Jul 03 '24 16:07 madjin

I apologize if this has already been mentioned somewhere. I am currently checking the Interactivity Extension Specification. How are p1 and p2 parameters used in node pointer/interpolate?

Aug 21 '24 00:08 Hackn0214

A couple of practical questions based on my experiments:

For looping an animation, is the expected approach to set endTime to positive infinity?
For preventing animations overlap when multiple animations target the same node, is the expected approach to just stop all animations that might be playing, or to add an internal state of which animation was last played and then stop that?
~~For interpolating rotations, how would the most-used quaternion interpolation – slerp – be implemented? I'm not sure a bezier curve (p1/p2) can be mapped to a spherical interpolation.~~ Answer: quaternion interpolation is specified as using slerp already.

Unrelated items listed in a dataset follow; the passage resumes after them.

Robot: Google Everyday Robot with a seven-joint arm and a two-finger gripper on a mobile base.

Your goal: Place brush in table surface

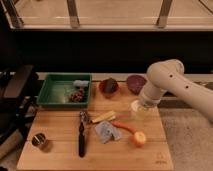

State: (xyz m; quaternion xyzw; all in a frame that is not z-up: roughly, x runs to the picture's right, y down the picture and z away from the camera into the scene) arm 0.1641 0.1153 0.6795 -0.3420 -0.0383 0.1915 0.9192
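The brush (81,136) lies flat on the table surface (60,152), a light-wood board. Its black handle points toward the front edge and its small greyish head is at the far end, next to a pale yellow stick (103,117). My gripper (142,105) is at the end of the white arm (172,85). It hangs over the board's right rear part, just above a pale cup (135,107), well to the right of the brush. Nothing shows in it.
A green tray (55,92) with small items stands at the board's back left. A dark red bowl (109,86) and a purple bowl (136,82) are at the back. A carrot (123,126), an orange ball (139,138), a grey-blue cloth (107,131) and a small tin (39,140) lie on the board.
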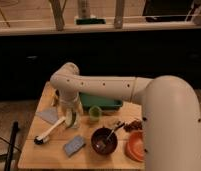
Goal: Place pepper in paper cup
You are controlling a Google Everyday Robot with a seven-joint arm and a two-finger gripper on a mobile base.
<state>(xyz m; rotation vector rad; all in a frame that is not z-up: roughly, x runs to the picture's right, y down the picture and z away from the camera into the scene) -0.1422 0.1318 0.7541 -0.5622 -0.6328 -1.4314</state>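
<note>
My gripper point(69, 109) hangs down from the white arm over the left part of the wooden table point(44, 155). It is shut on the pepper point(68, 118), a pale green-and-whitish sliver that points down from it. The paper cup point(75, 122), small and whitish, stands right under the gripper, and the pepper's lower end is at its rim on the left side. Whether the pepper touches the cup I cannot tell.
A light green cup point(95, 114) stands right of the paper cup, with a green tray point(101, 103) behind it. A white-handled dish brush point(48, 133), a grey cloth point(49, 115), a blue-grey sponge point(74, 145), a dark bowl with a spoon point(104, 140) and an orange plate point(136, 146) lie around.
</note>
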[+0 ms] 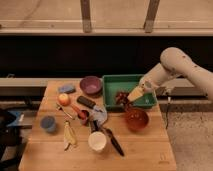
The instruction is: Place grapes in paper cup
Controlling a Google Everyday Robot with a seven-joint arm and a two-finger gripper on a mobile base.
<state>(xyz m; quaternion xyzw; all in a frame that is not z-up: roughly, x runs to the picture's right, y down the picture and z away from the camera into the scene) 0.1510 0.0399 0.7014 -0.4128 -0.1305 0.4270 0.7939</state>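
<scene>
Grapes show as a dark red-purple cluster inside the green tray, which lies along the far edge of the table, toward its far right corner. We see the bunch in the front half of the tray, close to its front wall. We cannot tell whether it rests on the tray floor or hangs just above it.

The gripper reaches in from beyond the right edge on the pale arm and slants downward. Its tan tip is right against the grapes on their right side. We cannot tell whether the gripper is spread or clamped on the bunch.

The paper cup stands upright by the near edge, about midway along it, with its mouth up. It is well apart from the grapes and the gripper.

The orange bowl sits just in front of the tray, toward the right edge and nearly under the gripper. The purple bowl is just beside the tray's left wall, at the far edge.

Toward the left edge we see the blue cup and farther back the apple. A blue sponge lies behind the apple. The banana lies left of the paper cup, and a black-handled knife lies just right of it.
</scene>
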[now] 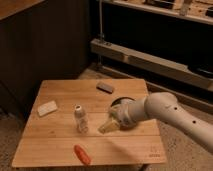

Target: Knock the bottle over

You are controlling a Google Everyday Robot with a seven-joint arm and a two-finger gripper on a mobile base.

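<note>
The bottle (pixel 80 119) is slim and whitish with a white cap. It stands upright near the middle of the wooden table (pixel 60 147). My gripper (pixel 107 127) is low over the table, just to the right of the bottle and a short gap away from it. The white arm (pixel 170 112) reaches in from the right.
A white sponge-like block (pixel 47 108) lies at the left. A grey rectangular object (pixel 105 87) lies at the back. A red-orange object (pixel 82 154) lies near the front edge. A dark round thing (pixel 120 103) sits behind the gripper. Metal shelving stands behind the table.
</note>
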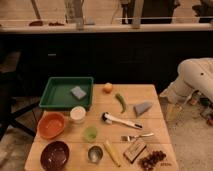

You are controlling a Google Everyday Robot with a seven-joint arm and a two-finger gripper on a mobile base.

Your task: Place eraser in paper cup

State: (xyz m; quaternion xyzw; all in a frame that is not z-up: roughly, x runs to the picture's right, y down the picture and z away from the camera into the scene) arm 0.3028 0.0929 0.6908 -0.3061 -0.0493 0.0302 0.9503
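Observation:
The eraser [135, 150], a tan block with a dark side, lies near the table's front edge, right of centre, between a yellow piece and the grapes. The white paper cup [77, 114] stands upright left of centre, just in front of the green tray, well apart from the eraser. My white arm [196, 77] is off the table to the right. Its gripper [173, 111] hangs low beside the table's right edge, far from both the eraser and the cup.
A green tray [66, 93] holds a grey-blue sponge [78, 92]. An orange bowl [51, 125], dark bowl [55, 155], green cup [90, 133], metal cup [95, 153], brush [120, 120], fork [136, 136], grey wedge [142, 108], green pepper [121, 101], orange fruit [107, 87] and grapes [152, 160] crowd the table.

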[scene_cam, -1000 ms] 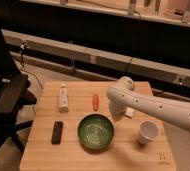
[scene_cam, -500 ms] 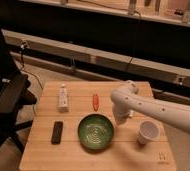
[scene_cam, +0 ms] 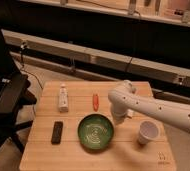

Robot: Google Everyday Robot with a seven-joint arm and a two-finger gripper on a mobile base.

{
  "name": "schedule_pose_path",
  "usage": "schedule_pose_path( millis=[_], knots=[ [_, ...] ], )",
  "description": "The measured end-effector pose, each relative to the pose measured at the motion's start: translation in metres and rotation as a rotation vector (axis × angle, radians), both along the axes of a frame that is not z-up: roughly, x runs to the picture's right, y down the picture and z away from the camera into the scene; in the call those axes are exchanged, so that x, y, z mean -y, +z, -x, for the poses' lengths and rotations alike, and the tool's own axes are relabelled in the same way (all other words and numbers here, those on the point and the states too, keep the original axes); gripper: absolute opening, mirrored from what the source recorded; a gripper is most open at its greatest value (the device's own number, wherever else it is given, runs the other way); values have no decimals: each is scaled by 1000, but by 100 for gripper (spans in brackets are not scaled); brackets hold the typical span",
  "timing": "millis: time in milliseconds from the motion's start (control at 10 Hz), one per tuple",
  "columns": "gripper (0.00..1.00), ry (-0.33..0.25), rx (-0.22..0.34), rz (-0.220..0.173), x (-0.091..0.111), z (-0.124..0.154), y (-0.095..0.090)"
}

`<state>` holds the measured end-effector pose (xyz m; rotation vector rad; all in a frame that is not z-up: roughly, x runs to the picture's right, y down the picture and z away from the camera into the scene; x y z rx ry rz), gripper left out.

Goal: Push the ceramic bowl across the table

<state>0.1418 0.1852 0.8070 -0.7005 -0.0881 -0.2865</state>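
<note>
Claw (scene_cam: 119, 119) pointing down at the tip of my white arm (scene_cam: 160, 112), I am hovering just beside the right rim of the ceramic bowl (scene_cam: 95, 132). Whether my claw is open or closed I cannot tell, since its end is blending into the pale wrist above it. I also cannot tell whether it is touching the bowl or standing a little apart from it. My arm is reaching in from the right, bending at a rounded joint above the far half of the desk (scene_cam: 88, 161).

The ceramic bowl is sitting upright near the middle of the desk, toward the near edge, showing its dark green inside with pale swirl lines. A white paper cup (scene_cam: 148, 132) is standing to the right of it, under my forearm. A flat black remote (scene_cam: 57, 132) is lying to the left of the bowl. Farther back, a white bottle (scene_cam: 63, 97) is lying on its side, and a small orange-red stick (scene_cam: 95, 101) is lying beside it, behind the bowl. A black chair (scene_cam: 8, 100) is standing off the left edge of the desk.
</note>
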Motion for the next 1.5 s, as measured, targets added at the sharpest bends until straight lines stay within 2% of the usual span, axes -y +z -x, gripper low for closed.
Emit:
schedule_pose_path(
  millis=[300, 500, 600, 700, 1000, 1500],
  knots=[
    [0, -28, 9, 33, -14, 14, 11],
    [0, -27, 9, 22, -14, 14, 13],
    [0, -26, 12, 14, -9, 14, 9],
    [0, -31, 15, 17, -8, 14, 6],
    [0, -66, 33, 32, -12, 37, 9],
    [0, -85, 43, 34, -11, 41, 6]
  ],
)
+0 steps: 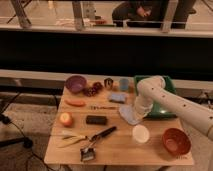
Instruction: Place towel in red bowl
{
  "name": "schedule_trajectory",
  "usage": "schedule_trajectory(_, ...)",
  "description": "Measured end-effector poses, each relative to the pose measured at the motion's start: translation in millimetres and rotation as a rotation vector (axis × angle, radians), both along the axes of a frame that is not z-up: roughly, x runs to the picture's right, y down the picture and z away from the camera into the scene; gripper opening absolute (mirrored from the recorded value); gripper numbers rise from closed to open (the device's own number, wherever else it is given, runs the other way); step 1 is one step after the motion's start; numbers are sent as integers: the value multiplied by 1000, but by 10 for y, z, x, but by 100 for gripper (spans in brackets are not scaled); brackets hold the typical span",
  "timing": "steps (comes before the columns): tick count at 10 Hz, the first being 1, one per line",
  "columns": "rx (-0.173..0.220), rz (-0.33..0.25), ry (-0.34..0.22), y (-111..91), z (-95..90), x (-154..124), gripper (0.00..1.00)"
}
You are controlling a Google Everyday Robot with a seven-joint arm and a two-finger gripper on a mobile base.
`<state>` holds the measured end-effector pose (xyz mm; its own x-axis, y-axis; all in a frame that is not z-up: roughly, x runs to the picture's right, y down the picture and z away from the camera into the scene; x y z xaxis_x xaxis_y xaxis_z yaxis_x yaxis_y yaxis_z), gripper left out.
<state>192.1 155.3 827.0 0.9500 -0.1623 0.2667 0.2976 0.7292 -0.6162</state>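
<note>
Pale grey-blue, the towel (128, 116) is seen lying on the wooden table (120, 151), right of centre, just left of a green tray (161, 111). The gripper (136, 113) is held down at the towel's right edge; how wide it stands, or whether the towel is gripped, cannot be told. The red bowl (176, 141) is set at the near right corner, apart from the towel, beside a white cup (140, 133).

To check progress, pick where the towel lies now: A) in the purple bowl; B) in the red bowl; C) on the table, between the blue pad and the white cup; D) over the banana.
C: the towel lies on the table beside the green tray, the gripper right over it, apart from the red bowl.
</note>
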Motion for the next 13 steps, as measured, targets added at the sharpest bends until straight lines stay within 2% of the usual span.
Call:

The bezier curve is for the easing function for the t parameter going into the interpolation.
~~Can the same output flow socket be connected to multiple input flow sockets, or must I add a flow/sequence node inbetween? For me that's not clear from the spec. I would expect that similar to values, I can just connect those outputs to multiple inputs and they're all triggered in the order they appear in the JSON.~~ Answer: one output flow socket can only be connected to one input flow socket.
I find flow/sequence to be confusingly named. It's not clear to me if "all output flows are activated one by one" means that each flow output first needs to finish before the next one is invoked, or that they are all fired immediately and just the order is specified here. For reference, other flow graph implementations that I'm aware of use sequence for "sequential" execution with waiting, and "parallel" for in-order parallel execution of the connected flows.

Aug 26 '24 21:08 hybridherbst

For interpolating rotations, how would the most-used quaternion interpolation – slerp – be implemented? I'm not sure a bezier curve (p1/p2) can be mapped to a spherical interpolation.

My understanding is that the control points specified by an interpolation node are to be used as the control points of a Bézier spline that is used as an easing function, à la cubic Bézier easing functions in CSS and elsewhere.

If that's correct, then the implementation would pass the normalized time parameter (on [0, 1]) to the easing function to get the eased progress fraction, then use that as the "time" parameter of the lower-level interpolation routine (whether lerp or slerp).

Aug 26 '24 21:08 warrenm

Thanks! I found it now. The spec states that it's linear interpolation but also has this remark:

If the Object Model property is a quaternion, spherical linear interpolation expression SHOULD be used.

Aug 26 '24 21:08 hybridherbst

Thank you for your response. These parameters seem a bit challenging for designers to handle.

Aug 27 '24 11:08 Hackn0214

Regarding the question I asked earlier, it seems it might have gotten buried and become hard to notice, so I’d like to ask again. I couldn't find node/OnSelect(event/OnSelect) in the specification, but is it possible to handle events when an object is selected?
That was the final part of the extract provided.